What should I do in case my last will has been lost?


Alaska law implies that a will can be accepted in case it’s lost or destroyed. But, just the original of the will is likely to be approved by the probate court.

Based on Alaska law, the absence of the will may be assumed as its annulment. This means the executor must prove the last will and testament’s credibility, which might be found to be quite complicated.

For a holographic will, you would need sworn witnesses and testimony to demonstrate. That will make the situation much more difficult. The cause for not producing the will and its contents is be proven as well.

What does one have to do in case they cannot physically sign his or her last will and testament?


Alaska Estate Code enables another individual to sign your will solely per your directive and with you present. It’s possible to give a particular directive in some ways, including speaking, a positive response to a question, or a gesture.

A notary public can sign the testator’s name in case the testator isn’t able to do it on account of a physical disability. The notary must be guided to perform it in the presence of a witness.

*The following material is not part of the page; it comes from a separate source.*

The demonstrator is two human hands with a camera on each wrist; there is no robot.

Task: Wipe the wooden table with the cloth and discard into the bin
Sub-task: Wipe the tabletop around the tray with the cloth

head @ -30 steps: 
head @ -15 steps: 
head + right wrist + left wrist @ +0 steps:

This witness is chosen just like someone could select an executor – they must not have any legal or equitable interest in any property being the subject of or influenced by the last will.


Related documents Download Instances when you may want to have one
Codicil DOCX, ODT, PDF There are a few minor changes you want to make to your will.
Self-proving affidavit DOCX, ODT, PDF You need to expedite the probate in the future.
Living will DOCX, ODT, PDF You want to state your wishes concerning the end-of-life treatment and life-prolonging measures.
Living trust DOCX, ODT, PDF You want more protection and confidentiality once the time to distribute your possessions comes.